Die HSE will zusammen mit der Technischen Universität Darmstadt (TUD) den bundesweit ersten geothermischen Hochtemperaturspeicher realisieren. Solarthermisch erzeugte Wärme soll im Sommer in großer Tiefe gespeichert werden, um mit dieser Energie im Winter ein Institutsgebäude heizen zu können. „Wir sind derzeit dabei, grundlegende Modelle und Simulationen für die Umsetzung des Vorhabens zu erstellen“, sagt HSE-Projektleiter Dr. Zijad Lemeš. Das Pilotprojekt wird im Rahmen der „Energietechnologieoffensive Hessen“ vom Land gefördert.
Für ihr Institutsgebäude in der Schnittspahnstraße in Darmstadt untersucht das Fachgebiet Angewandte Geothermie der TUD im Rahmen der energetischen Sanierung derzeit ein Konzept für eine neue Wärmeversorgung. Das Gebäude benötigte vor der Sanierung 935 MWh Heizenergie pro Jahr. Der Energiebedarf wurde durch verschiedene Maßnahmen wie etwa bessere Dämmung jetzt um 75 Prozent auf 235 MWh gesenkt. „Dieser Bedarf kann durch eine Solarthermieanlage in Kombination mit einem mitteltiefen Erdwärmespeicher abgedeckt werden“, sagt Dr. Lemeš.
Der Speicher besteht aus mehreren Bohrungen bis in eine Tiefe von 500 bis 1.500 Metern. In das jeweilige Bohrloch wird ein so genanntes koaxiales Rohr eingebaut, das aus einem Außenrohr und einem innenliegenden Steigrohr besteht. In diesem Rohrsystem zirkuliert Wasser, das von einer Solaranlage auf dem Dach des Institutsgebäudes auf rund 90 Grad erwärmt wurde. Das heiße Wasser wird in die Tiefe gepumpt, gibt dort Wärme an das Gestein ab und steigt dann wieder nach oben. Durch die ständige Zirkulation erwärmt sich das Gestein über die natürlich vorherrschende Temperatur hinaus und kann so als Energiespeicher genutzt werden.
Im Winter wird durch das Rohrsystem Wasser nach unten gepumpt, das sich im Geothermiespeicher auf bis zu 75 Grad erwärmt. Diese Temperatur ist für das Heizungssystem des Institutsgebäudes ausreichend. Deshalb könnte auf eine zusätzliche, Energie verbrauchende Wärmepumpe verzichtet werden. Aus Redundanzgründen wird aber auch der Betrieb mit einer Wärmepumpe untersucht. Ohne die Speicherung der solaren Energie würde sich das Wasser je nach Tiefe geothermisch nur etwa auf 25 bis 40 Grad erwärmen.

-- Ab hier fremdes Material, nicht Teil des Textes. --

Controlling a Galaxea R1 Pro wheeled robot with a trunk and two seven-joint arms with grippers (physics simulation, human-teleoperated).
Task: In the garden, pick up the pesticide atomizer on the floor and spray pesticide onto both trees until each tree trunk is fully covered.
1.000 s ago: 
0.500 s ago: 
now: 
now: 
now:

Die Nutzung von Erdwärme ist nicht unumstritten. Aber bei diesem Geothermie-Projekt sind keine Probleme für die Umwelt zu erwarten. Das Rohrsystem ist geschlossen, so dass das zirkulierende Wasser keinen Kontakt zum Grundwasser oder zum Gestein hat.

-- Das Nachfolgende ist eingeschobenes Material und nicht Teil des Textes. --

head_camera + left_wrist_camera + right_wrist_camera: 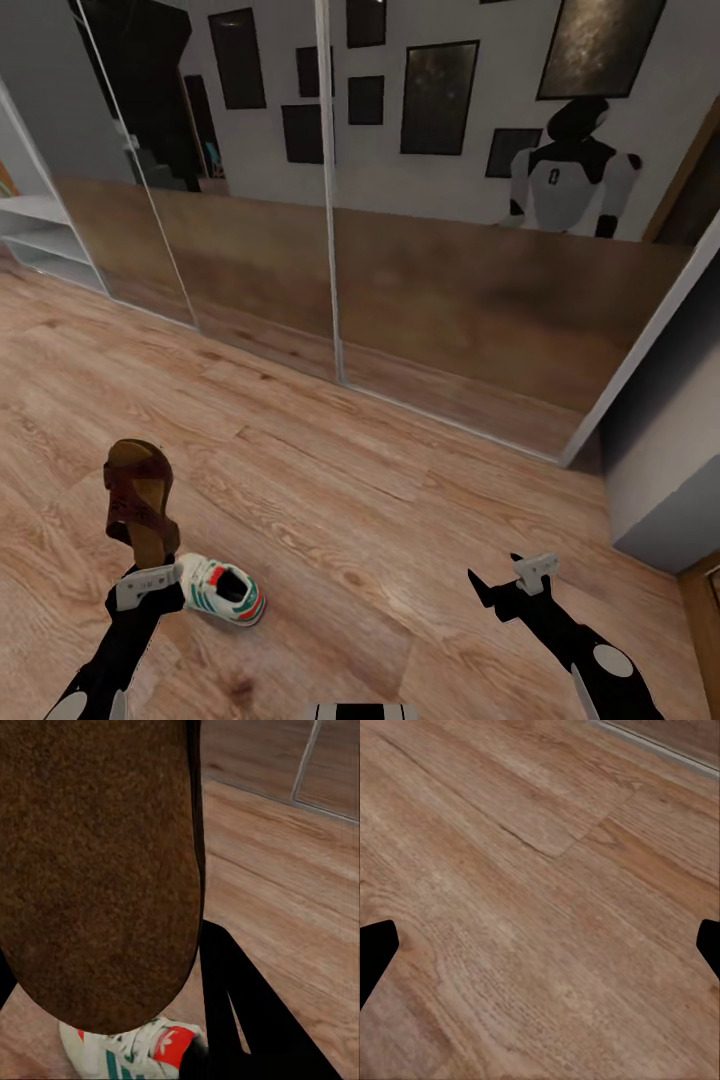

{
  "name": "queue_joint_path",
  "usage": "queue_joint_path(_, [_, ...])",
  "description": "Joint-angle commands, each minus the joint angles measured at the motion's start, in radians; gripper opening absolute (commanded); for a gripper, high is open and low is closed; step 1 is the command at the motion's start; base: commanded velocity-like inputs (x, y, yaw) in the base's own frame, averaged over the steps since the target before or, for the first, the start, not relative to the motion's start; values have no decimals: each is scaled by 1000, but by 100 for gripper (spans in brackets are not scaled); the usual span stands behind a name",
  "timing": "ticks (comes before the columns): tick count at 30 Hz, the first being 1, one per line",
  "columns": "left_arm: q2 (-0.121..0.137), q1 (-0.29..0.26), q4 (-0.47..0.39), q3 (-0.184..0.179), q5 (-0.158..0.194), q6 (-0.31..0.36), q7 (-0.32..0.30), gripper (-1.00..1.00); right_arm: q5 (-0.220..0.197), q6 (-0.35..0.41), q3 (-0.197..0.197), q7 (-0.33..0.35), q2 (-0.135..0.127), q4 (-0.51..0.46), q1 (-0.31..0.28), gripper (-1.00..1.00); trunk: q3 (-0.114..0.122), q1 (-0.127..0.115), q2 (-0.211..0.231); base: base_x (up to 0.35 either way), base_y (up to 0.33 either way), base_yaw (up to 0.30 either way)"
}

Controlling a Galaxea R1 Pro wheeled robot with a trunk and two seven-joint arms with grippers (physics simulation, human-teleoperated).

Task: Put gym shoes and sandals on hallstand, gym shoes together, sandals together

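The left gripper [152, 572] pinches a sandal [140, 500] by its heel, toe up, above the corridor floor [330, 500]. A gym shoe [225, 590] lies just beside it. The right gripper [510, 580] hangs with fingers spread, bare planks around it. Mirrored sliding doors [420, 300] bound the far side; white shelving [40, 235] is cut off at the left edge.

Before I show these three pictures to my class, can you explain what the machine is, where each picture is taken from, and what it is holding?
It is a simulated two-armed robot. The big picture looks down from its head; the other two come from cameras on its wrists. The left end effector grips a brown sandal, held up off the wood floor. A white gym shoe lies on the floor just beside it. The right end effector is open and empty. The robot's reflection shows in the mirrored doors ahead.
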Motion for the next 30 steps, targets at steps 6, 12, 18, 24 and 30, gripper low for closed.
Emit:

Rund 60 Prozent des Gesamtenergieverbrauches in Deutschland entsteht durch Heizen oder Kühlen. Um Treibhausgase zu verringern, seien wegweisende Techniken, um Einsparpotentiale aufzuzeigen, in diesem Bereich von besonderem Interesse, heißt es im Förderantrag an das Hessische Umwelt- und Energieministerium. Die Ausgaben für die theoretischen Modelle und Simulationen für die Energieflüsse, die Auslegung der Technik und für die Speicherbewirtschaftung betragen rund 200.000 Euro. Das Land fördert das Vorhaben mit rund 160.000 Euro, wobei knapp 85 Prozent der Fördersumme an die TU Darmstadt gehen.

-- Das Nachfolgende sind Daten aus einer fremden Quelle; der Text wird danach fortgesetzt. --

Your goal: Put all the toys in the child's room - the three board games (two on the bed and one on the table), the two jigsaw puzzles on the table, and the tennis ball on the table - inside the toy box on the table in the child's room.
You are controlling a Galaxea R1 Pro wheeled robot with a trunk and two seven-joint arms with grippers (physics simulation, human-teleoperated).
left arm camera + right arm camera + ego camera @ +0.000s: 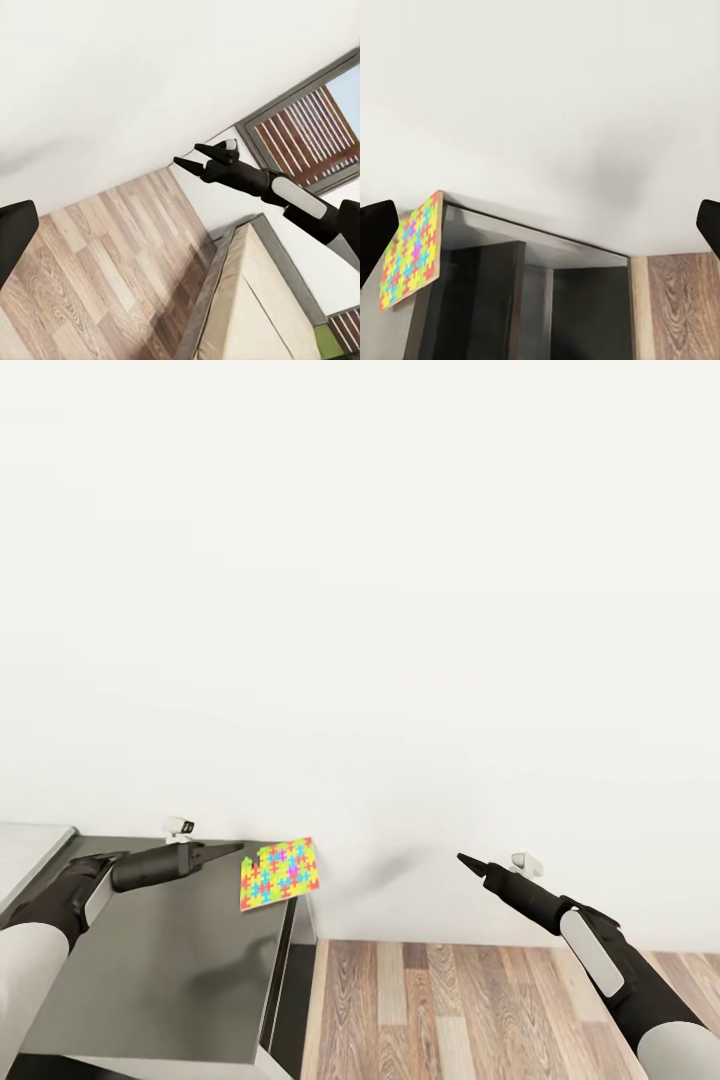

Spätestens im Oktober sollen die grundlegenden Daten vorliegen, um zu entscheiden, ob und wie der Hochtemperaturspeicher umgesetzt wird. „Ich bin da ziemlich optimistisch“, sagt Dr. Lemeš. Die HSE kann bei der Analyse und Bewertung der Daten auf die Erfahrungen ihres Geothermieprojektes in Groß-Umstadt/Heubach zurückgreifen. Mit der ersten tiefengeothermischen Bohrung in Hessen in rund 800 Meter Tiefe versorgt die HSE seit Anfang 2013 einen mittelständischen Industriebetrieb mit Energie.